[Assignment] After finding the line with "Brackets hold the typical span" in the data below, set down exactly each line through the one with "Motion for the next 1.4", inclusive, and stop there.

(Stored data entries)
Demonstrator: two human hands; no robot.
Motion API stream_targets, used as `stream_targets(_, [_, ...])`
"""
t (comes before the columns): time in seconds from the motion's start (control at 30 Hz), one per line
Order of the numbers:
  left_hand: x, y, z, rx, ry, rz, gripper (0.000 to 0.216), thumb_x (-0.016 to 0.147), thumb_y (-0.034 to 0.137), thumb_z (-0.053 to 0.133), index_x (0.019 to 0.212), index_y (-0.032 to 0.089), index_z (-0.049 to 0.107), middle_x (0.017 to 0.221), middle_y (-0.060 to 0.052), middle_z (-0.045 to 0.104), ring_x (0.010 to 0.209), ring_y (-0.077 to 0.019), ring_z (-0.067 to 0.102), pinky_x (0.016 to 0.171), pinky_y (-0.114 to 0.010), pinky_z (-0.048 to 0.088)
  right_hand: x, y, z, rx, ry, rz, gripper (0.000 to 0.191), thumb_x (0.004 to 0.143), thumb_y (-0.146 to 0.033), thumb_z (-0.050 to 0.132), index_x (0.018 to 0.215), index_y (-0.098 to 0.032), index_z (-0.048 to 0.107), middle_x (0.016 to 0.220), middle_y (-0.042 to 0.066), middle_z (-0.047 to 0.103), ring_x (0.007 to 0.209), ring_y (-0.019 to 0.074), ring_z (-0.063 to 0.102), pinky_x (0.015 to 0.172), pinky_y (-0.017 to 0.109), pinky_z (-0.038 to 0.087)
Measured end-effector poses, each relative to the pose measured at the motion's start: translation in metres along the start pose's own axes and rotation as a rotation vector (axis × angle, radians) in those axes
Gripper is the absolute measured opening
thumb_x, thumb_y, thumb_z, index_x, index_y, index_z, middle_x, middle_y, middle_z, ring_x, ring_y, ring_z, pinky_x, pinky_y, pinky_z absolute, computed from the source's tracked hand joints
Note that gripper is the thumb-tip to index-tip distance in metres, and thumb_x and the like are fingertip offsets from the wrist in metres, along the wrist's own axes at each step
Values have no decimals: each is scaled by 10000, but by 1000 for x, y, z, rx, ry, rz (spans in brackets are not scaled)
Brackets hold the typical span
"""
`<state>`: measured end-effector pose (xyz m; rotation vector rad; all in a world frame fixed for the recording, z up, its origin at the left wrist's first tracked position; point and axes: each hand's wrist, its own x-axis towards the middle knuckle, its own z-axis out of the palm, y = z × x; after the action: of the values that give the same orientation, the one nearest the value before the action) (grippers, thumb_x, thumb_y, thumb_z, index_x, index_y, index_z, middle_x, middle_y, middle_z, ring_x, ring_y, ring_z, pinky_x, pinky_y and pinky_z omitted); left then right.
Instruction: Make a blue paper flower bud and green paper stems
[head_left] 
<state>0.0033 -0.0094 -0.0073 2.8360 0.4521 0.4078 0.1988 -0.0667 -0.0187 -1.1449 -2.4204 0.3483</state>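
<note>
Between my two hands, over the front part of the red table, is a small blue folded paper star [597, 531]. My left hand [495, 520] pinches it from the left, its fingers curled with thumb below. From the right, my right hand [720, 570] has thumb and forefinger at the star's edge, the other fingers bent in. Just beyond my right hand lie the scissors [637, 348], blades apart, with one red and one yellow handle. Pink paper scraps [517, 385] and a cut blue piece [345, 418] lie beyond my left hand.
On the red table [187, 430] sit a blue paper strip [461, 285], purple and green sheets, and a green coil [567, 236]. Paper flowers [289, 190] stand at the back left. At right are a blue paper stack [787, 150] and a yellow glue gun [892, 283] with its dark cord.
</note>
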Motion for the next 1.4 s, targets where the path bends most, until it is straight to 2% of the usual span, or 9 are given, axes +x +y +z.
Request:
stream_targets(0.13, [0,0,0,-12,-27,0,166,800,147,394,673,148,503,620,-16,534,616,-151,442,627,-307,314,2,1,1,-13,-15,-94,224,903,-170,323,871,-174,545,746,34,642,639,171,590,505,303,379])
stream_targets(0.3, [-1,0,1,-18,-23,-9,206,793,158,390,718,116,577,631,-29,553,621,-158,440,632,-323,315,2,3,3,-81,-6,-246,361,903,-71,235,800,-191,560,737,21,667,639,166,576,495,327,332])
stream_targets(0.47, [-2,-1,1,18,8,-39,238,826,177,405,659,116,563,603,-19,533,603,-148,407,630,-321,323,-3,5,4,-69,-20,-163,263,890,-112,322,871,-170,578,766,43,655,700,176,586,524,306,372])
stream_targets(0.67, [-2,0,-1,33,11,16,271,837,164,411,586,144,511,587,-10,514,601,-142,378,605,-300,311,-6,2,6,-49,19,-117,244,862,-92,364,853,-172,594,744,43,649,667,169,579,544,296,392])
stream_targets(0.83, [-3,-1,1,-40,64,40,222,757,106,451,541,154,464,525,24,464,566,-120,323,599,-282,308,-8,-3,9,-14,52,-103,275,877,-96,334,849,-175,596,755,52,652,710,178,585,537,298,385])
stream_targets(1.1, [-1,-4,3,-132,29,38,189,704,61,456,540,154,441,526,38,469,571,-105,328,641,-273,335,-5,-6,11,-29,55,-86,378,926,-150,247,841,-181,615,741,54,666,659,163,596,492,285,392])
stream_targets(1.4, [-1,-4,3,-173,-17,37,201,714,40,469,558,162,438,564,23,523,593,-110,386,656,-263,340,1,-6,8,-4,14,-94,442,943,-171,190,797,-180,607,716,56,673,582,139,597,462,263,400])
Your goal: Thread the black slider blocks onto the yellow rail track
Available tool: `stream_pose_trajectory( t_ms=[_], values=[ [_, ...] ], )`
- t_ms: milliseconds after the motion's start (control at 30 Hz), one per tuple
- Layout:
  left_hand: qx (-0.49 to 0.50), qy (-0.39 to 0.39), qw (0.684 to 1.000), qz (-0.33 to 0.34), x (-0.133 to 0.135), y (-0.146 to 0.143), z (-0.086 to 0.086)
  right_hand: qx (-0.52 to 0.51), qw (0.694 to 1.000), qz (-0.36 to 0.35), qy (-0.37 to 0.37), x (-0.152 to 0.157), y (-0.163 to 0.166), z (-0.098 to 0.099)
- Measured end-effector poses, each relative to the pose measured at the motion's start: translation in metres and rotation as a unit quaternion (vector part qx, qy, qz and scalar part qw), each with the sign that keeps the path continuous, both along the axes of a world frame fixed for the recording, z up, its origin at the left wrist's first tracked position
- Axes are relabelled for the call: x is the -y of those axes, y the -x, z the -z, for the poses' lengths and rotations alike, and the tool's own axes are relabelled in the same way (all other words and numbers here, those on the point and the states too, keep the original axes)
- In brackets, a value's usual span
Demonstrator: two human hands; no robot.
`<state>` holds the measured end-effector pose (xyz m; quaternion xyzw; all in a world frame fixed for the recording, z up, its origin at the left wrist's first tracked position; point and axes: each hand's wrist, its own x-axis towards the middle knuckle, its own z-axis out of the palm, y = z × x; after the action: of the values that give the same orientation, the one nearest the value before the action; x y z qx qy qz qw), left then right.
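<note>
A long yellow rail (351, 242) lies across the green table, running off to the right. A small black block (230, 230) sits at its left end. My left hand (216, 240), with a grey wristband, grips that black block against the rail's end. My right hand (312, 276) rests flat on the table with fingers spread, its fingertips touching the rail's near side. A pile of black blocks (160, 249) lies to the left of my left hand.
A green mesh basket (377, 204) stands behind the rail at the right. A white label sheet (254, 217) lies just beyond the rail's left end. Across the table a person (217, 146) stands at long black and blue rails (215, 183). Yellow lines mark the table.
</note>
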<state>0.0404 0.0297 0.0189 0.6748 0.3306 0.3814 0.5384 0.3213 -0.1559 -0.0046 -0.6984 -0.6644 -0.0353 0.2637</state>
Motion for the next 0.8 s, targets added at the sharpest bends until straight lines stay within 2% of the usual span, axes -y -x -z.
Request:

[Your solution]
Brackets hold the typical span
"""
`<state>`: measured end-effector pose (xyz m; rotation vector rad; all in a world frame fixed for the recording, z up, its origin at the left wrist's first tracked position; point and axes: each hand's wrist, its own x-axis towards the middle knuckle, its own z-axis out of the palm, y = z × x; after the action: of the values that give the same orientation, the one nearest the value before the action) (grippers, thumb_x, thumb_y, thumb_z, index_x, index_y, index_z, middle_x, middle_y, middle_z, ring_x, ring_y, ring_z, pinky_x, pinky_y and pinky_z omitted); left then right.
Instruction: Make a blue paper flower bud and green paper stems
[head_left] 
<state>0.0033 -0.0094 -0.0073 2.8360 0.4521 0.4078 0.1988 -0.0667 -0.0187 -1.1449 -2.4204 0.3483</state>
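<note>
Between my two hands, over the front part of the red table, is a small blue folded paper star [597, 531]. My left hand [495, 520] pinches it from the left, its fingers curled with thumb below. From the right, my right hand [720, 570] has thumb and forefinger at the star's edge, the other fingers bent in. Just beyond my right hand lie the scissors [637, 348], blades apart, with one red and one yellow handle. Pink paper scraps [517, 385] and a cut blue piece [345, 418] lie beyond my left hand.
On the red table [187, 430] sit a blue paper strip [461, 285], purple and green sheets, and a green coil [567, 236]. Paper flowers [289, 190] stand at the back left. At right are a blue paper stack [787, 150] and a yellow glue gun [892, 283] with its dark cord.
</note>
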Motion for the next 1.4 s, targets where the path bends most, until it is straight to 2% of the usual span, or 9 are given, axes +x +y +z.

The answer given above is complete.